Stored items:
━━━━━━━━━━

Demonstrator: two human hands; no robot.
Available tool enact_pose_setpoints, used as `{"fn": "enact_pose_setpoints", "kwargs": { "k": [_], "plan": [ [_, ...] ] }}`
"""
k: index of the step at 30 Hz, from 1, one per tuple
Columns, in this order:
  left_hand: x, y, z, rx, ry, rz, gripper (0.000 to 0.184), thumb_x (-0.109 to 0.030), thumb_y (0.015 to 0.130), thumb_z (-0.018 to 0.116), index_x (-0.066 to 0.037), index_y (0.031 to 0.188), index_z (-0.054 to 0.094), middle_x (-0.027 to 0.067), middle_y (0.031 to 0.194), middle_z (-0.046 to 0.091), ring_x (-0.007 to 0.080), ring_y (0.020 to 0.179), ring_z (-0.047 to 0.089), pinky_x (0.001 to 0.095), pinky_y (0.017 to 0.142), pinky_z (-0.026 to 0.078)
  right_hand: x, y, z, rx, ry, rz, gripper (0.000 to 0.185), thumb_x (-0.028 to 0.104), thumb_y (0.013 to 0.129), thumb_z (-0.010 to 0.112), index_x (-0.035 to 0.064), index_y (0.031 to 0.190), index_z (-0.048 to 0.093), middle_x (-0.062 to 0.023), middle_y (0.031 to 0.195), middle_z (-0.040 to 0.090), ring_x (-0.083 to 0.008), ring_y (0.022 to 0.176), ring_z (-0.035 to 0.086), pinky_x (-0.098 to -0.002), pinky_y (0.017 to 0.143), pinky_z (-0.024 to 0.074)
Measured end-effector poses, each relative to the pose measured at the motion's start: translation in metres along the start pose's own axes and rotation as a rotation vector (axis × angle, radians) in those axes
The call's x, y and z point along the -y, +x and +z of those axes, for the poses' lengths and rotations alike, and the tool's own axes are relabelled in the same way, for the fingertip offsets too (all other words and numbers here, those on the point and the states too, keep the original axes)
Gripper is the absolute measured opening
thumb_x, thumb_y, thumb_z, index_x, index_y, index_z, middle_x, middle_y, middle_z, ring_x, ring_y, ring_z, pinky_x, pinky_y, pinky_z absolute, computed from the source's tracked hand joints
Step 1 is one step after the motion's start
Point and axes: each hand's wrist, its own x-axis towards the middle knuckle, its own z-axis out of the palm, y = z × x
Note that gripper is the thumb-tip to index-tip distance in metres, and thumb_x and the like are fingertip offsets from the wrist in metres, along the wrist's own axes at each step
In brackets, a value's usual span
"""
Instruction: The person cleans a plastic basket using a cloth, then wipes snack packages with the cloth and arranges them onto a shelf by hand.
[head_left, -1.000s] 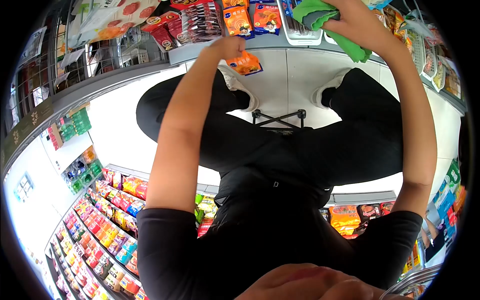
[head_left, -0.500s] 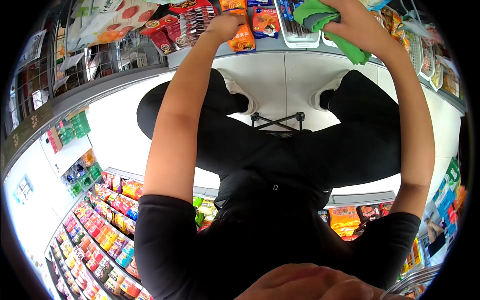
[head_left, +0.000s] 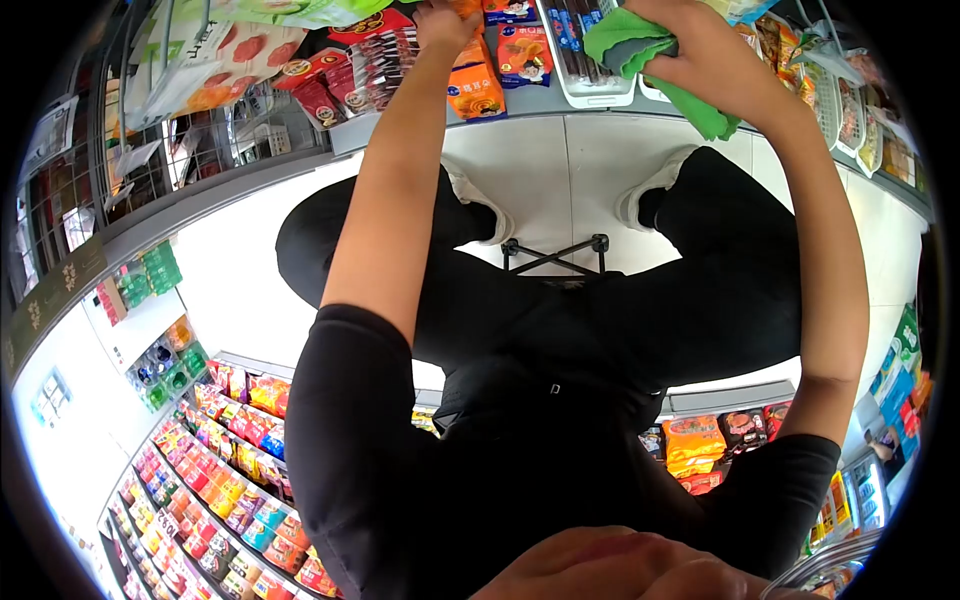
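My left hand (head_left: 445, 27) is at the top edge, its fingers closed on the edge of an orange packet (head_left: 465, 9). Below it, another orange packet (head_left: 476, 92) lies at the front of the grey shelf (head_left: 540, 100), beside a red-and-blue packet (head_left: 524, 55). Dark red packets (head_left: 385, 65) are to the left of the hand. My right hand (head_left: 690, 50) grips a green cloth (head_left: 700, 108), which has a grey patch and hangs over the shelf edge. Left of the cloth stands a white basket (head_left: 600, 97) of long, thin packs.
Wire racks (head_left: 230, 130) stand at the upper left, and white baskets (head_left: 850, 130) of snacks at the upper right. A black folding frame (head_left: 555, 256) is between my feet. Shelves of colourful packets (head_left: 220, 470) are at the lower left, with an orange stack (head_left: 693, 445) at the lower right.
My left hand has moved up and farther back on the shelf. The orange packet it held lies at the shelf front. My right hand keeps the cloth in nearly the same place.
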Motion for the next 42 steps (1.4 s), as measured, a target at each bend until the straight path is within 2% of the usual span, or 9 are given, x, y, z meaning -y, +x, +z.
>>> {"fn": "enact_pose_setpoints", "kwargs": {
  "k": [4, 8, 12, 15, 21, 24, 33, 39, 42],
  "plan": [
    [-0.017, -0.002, 0.020, -0.558, -0.012, 0.041, 0.068, -0.061, 0.095, 0.055, -0.014, 0.145, 0.056, 0.0168, 0.148, 0.055, 0.0397, 0.136, 0.046, 0.0520, 0.116, 0.033, -0.004, -0.001, 0.000, -0.010, 0.010, -0.002, 0.031, 0.015, 0.076, 0.071, 0.0012, 0.102, 0.063, -0.0216, 0.096, 0.067, -0.0432, 0.095, 0.066, -0.0489, 0.083, 0.0522],
    [0.016, 0.044, 0.068, -0.370, -0.013, 0.062, 0.064, -0.059, 0.096, 0.053, -0.016, 0.142, 0.058, 0.0158, 0.149, 0.053, 0.0386, 0.134, 0.049, 0.0554, 0.115, 0.032, -0.008, -0.001, -0.001, -0.012, -0.039, -0.022, 0.030, 0.017, 0.076, 0.071, 0.0010, 0.101, 0.064, -0.0221, 0.095, 0.067, -0.0435, 0.094, 0.065, -0.0493, 0.083, 0.0519],
    [0.055, 0.087, 0.096, 0.077, -1.694, 0.069, 0.059, -0.051, 0.096, 0.058, -0.009, 0.137, 0.058, 0.0182, 0.138, 0.061, 0.0294, 0.119, 0.061, 0.0445, 0.108, 0.045, -0.008, 0.000, 0.001, -0.008, 0.001, -0.024, 0.029, 0.018, 0.077, 0.071, 0.0008, 0.100, 0.064, -0.0222, 0.094, 0.067, -0.0433, 0.093, 0.065, -0.0498, 0.083, 0.0514],
    [0.056, 0.073, 0.077, -0.389, -0.088, 0.385, 0.053, -0.039, 0.097, 0.065, -0.007, 0.138, 0.056, 0.0171, 0.131, 0.064, 0.0275, 0.119, 0.061, 0.0435, 0.100, 0.051, -0.009, 0.001, 0.004, -0.016, -0.020, -0.043, 0.028, 0.017, 0.077, 0.070, 0.0009, 0.099, 0.064, -0.0216, 0.093, 0.067, -0.0426, 0.092, 0.065, -0.0497, 0.083, 0.0513],
    [0.052, 0.057, 0.057, -0.032, -1.570, 0.161, 0.056, -0.036, 0.094, 0.071, -0.001, 0.135, 0.054, 0.0194, 0.114, 0.069, 0.0420, 0.112, 0.064, 0.0524, 0.090, 0.057, -0.007, -0.001, 0.000, -0.013, -0.045, -0.034, 0.029, 0.017, 0.076, 0.071, 0.0009, 0.099, 0.065, -0.0211, 0.093, 0.067, -0.0419, 0.094, 0.066, -0.0494, 0.084, 0.0513],
    [0.048, 0.042, 0.034, 0.289, -1.859, 0.711, 0.056, -0.036, 0.094, 0.071, 0.001, 0.132, 0.055, 0.0182, 0.101, 0.072, 0.0457, 0.094, 0.069, 0.0521, 0.083, 0.059, -0.008, -0.002, 0.002, -0.035, -0.043, -0.071, 0.029, 0.017, 0.076, 0.071, 0.0005, 0.099, 0.065, -0.0213, 0.095, 0.067, -0.0418, 0.095, 0.065, -0.0495, 0.085, 0.0513],
    [0.046, -0.050, -0.045, -0.394, -0.461, 0.080, 0.050, -0.040, 0.083, 0.078, 0.000, 0.112, 0.067, 0.0198, 0.097, 0.073, 0.0357, 0.087, 0.071, 0.0458, 0.079, 0.055, -0.004, -0.003, -0.001, -0.036, 0.016, -0.060, 0.029, 0.016, 0.076, 0.071, -0.0015, 0.099, 0.066, -0.0230, 0.095, 0.068, -0.0425, 0.094, 0.066, -0.0492, 0.084, 0.0524],
    [0.067, -0.036, -0.025, -0.741, -0.729, 0.126, 0.049, -0.034, 0.087, 0.077, 0.002, 0.117, 0.066, 0.0170, 0.100, 0.074, 0.0330, 0.091, 0.070, 0.0414, 0.083, 0.054, -0.008, -0.007, -0.003, -0.064, -0.039, -0.087, 0.029, 0.017, 0.076, 0.072, -0.0018, 0.097, 0.065, -0.0244, 0.094, 0.068, -0.0434, 0.094, 0.066, -0.0491, 0.083, 0.0527],
    [0.076, -0.044, -0.043, -0.427, -0.995, -0.117, 0.050, -0.029, 0.088, 0.077, 0.003, 0.123, 0.063, 0.0154, 0.110, 0.073, 0.0324, 0.098, 0.069, 0.0403, 0.088, 0.052, -0.011, -0.006, -0.002, -0.092, -0.099, -0.101, 0.029, 0.017, 0.076, 0.072, -0.0014, 0.097, 0.065, -0.0246, 0.095, 0.068, -0.0438, 0.094, 0.066, -0.0493, 0.084, 0.0527]
  ]
}}
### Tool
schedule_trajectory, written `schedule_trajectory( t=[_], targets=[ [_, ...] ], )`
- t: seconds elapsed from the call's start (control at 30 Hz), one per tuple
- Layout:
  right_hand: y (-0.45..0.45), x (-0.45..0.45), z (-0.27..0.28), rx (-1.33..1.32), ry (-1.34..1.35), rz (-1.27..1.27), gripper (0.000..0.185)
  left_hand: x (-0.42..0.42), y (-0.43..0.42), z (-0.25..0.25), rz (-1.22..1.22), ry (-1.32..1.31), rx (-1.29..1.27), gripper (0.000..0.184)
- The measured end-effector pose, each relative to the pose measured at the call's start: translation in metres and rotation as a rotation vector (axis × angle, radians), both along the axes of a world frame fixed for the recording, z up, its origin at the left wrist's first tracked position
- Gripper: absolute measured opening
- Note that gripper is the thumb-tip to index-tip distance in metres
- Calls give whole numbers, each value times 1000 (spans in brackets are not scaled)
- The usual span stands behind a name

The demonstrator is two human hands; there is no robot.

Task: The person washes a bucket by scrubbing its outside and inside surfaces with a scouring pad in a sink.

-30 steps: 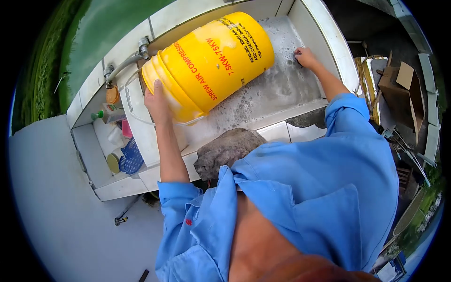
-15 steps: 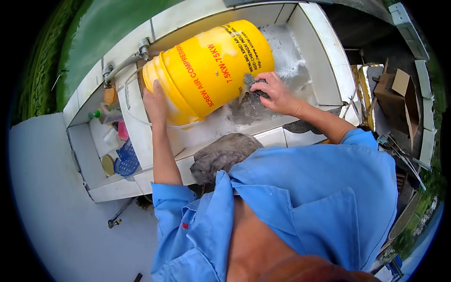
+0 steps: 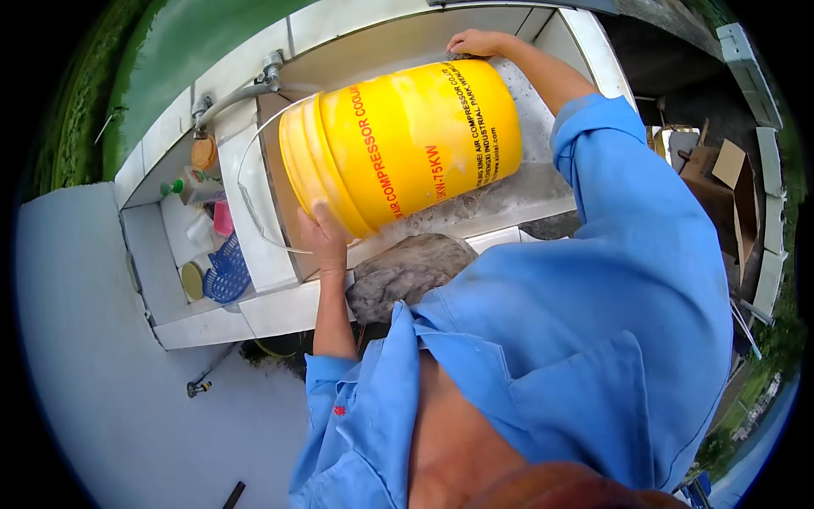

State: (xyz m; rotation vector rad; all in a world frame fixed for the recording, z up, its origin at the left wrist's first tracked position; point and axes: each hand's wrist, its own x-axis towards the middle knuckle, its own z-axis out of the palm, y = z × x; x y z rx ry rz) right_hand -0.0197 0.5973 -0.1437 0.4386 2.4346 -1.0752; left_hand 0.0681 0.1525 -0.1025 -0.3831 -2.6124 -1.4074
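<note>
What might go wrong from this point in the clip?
The yellow bucket lies on its side in a sudsy basin, so it might roll or slide, with the left hand only at its rim.
The right hand holds a dark scrubber at the far side and could slip.
The wire handle hangs over the ledge and might snag if the bucket turns.

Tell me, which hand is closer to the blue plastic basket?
Left. The left hand is at the rim end of the yellow bucket, to the right of the basket; the right hand is farther off, at the bucket's far side near its base.
</note>
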Motion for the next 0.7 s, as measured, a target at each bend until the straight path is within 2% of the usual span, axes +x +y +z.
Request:
schedule_trajectory(
  t=[0.03, 0.07, 0.13, 0.2, 0.27, 0.33, 0.4, 0.47, 0.57, 0.6, 0.7],
  targets=[
    [-9, 10, 6, -44, -41, -109, 29, 8, 0, -5, 42, 29, -3, 36],
    [-7, 8, 1, -48, -50, -107, 29, 6, -2, -8, 45, 21, -8, 36],
    [-8, 21, -8, -222, -22, -155, 29, 11, -3, -7, 87, -39, 10, 35],
    [-6, 46, -7, -233, 28, -157, 30, 11, -1, -7, 97, -35, 2, 34],
    [-14, 88, -2, 205, 476, 7, 29, 11, -4, -5, 132, -92, -41, 38],
    [-38, 137, 20, 320, 802, 6, 27, 8, -2, -8, 115, -92, -37, 39],
    [-62, 184, 42, 383, 936, -14, 26, 6, -2, -15, 44, 48, -29, 37],
    [-89, 221, 68, 388, 918, 78, 28, 3, 5, -6, 37, 19, -28, 37],
    [-129, 265, 73, 291, 920, 405, 32, 3, 8, -7, -3, -53, 39, 36],
    [-130, 266, 72, 295, 917, 401, 32, 1, 6, -8, -36, -83, 95, 36],
    [-113, 239, 70, 403, 917, 174, 30, 8, 10, -13, -68, -45, 135, 35]
  ],
)
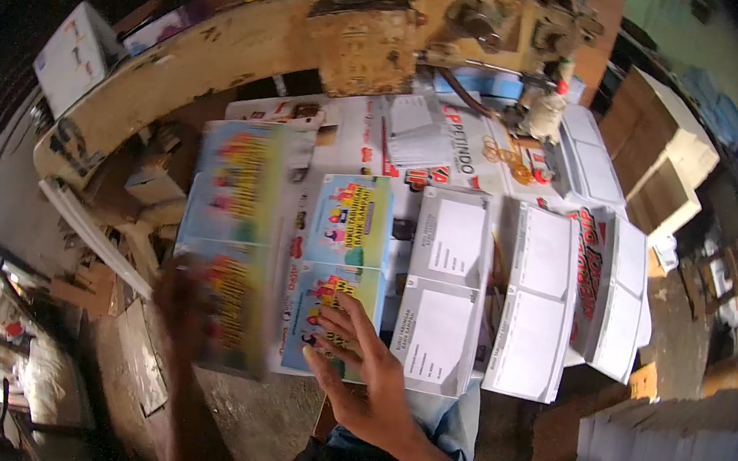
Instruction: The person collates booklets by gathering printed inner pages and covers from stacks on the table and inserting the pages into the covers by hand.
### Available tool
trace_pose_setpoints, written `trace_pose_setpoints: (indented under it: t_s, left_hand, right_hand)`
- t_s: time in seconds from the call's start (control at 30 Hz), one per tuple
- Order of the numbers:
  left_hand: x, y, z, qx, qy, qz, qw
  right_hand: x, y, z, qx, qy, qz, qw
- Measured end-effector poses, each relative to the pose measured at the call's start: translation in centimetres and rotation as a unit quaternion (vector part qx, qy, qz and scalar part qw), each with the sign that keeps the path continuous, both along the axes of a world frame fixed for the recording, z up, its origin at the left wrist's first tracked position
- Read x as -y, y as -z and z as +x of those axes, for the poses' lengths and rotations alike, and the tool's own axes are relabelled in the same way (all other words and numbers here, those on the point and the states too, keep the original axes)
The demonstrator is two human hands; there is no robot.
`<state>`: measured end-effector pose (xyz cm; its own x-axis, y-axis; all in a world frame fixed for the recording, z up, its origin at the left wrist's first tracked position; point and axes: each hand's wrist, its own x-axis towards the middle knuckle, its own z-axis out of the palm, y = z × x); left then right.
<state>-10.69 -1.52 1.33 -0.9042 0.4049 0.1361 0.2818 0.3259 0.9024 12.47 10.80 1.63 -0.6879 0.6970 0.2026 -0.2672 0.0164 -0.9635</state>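
Observation:
My left hand is at the lower left edge of a colourful printed stack; hand and stack are blurred, and its fingers cannot be made out. My right hand has its fingers spread over the lower part of a second colourful sheet or stack, with nothing seen gripped. Just right of it lies a grey-bordered stack with white panels. Two more stacks of white printed sheets, one in the middle right and one at the far right, lie beyond.
A wooden block stands at the back. Rubber bands and a bottle are near the back right of the table. Small white papers lie behind the stacks. A cardboard box stands at the right.

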Motion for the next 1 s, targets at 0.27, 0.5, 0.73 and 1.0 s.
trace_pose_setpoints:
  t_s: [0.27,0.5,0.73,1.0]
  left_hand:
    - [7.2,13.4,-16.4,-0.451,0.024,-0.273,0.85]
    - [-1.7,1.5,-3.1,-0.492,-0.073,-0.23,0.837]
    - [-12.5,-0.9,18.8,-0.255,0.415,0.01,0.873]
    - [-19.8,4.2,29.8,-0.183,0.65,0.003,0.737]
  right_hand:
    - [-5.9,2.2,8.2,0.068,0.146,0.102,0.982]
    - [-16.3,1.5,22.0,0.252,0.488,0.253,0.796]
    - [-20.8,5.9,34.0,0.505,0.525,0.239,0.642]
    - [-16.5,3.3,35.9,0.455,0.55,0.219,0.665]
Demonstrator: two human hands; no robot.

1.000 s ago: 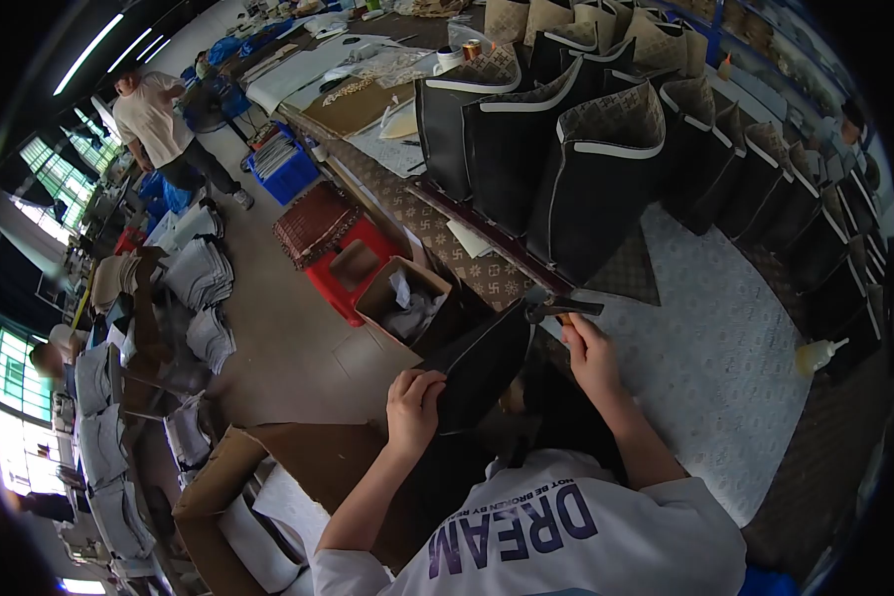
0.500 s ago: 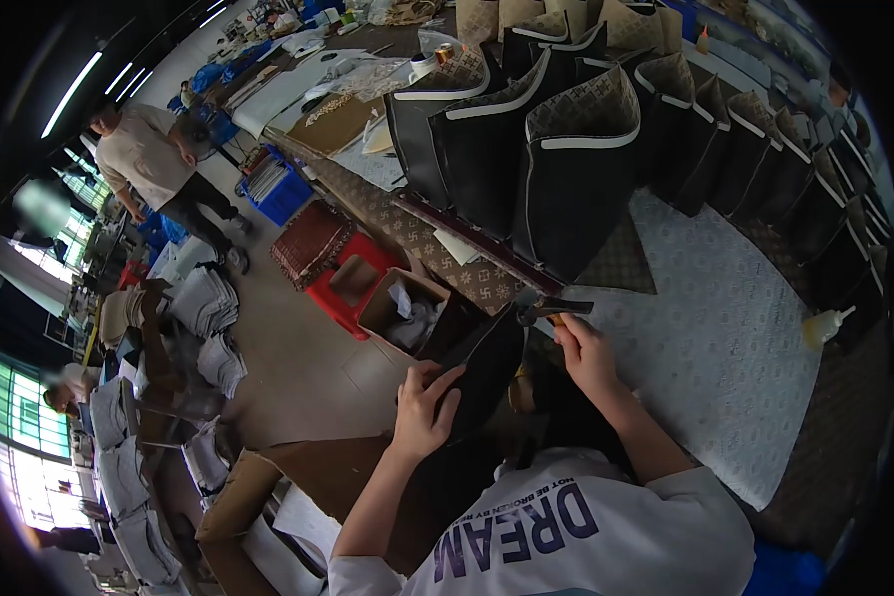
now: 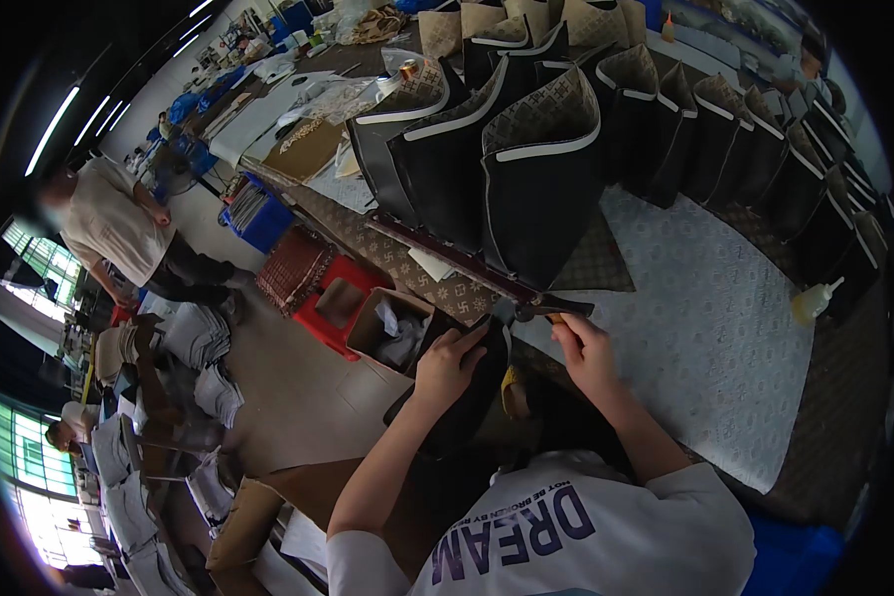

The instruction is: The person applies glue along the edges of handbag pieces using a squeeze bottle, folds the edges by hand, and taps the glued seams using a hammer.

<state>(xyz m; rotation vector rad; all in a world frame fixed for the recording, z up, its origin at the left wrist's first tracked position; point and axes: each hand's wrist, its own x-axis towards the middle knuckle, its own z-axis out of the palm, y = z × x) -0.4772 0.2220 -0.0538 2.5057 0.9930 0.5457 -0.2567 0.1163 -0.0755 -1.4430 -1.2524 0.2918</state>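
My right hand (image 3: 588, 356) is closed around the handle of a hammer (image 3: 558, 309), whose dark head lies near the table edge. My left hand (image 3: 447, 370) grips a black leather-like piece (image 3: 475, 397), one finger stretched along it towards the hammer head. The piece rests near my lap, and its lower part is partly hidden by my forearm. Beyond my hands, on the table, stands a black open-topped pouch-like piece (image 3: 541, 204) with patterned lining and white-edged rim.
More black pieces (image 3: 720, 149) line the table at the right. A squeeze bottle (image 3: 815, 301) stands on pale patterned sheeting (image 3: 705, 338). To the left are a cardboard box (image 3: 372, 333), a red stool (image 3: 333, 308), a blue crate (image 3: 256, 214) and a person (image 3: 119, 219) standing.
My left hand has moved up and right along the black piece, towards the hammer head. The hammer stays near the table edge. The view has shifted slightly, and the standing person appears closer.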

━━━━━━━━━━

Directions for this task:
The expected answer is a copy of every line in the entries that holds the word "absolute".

Solved exercise:
Gripper is the absolute measured opening
thumb_x, thumb_y, thumb_z, index_x, index_y, index_z, middle_x, middle_y, middle_z, ring_x, ring_y, ring_z, pinky_x, pinky_y, pinky_z absolute, computed from the source's tracked hand joints
- Gripper: absolute measured opening

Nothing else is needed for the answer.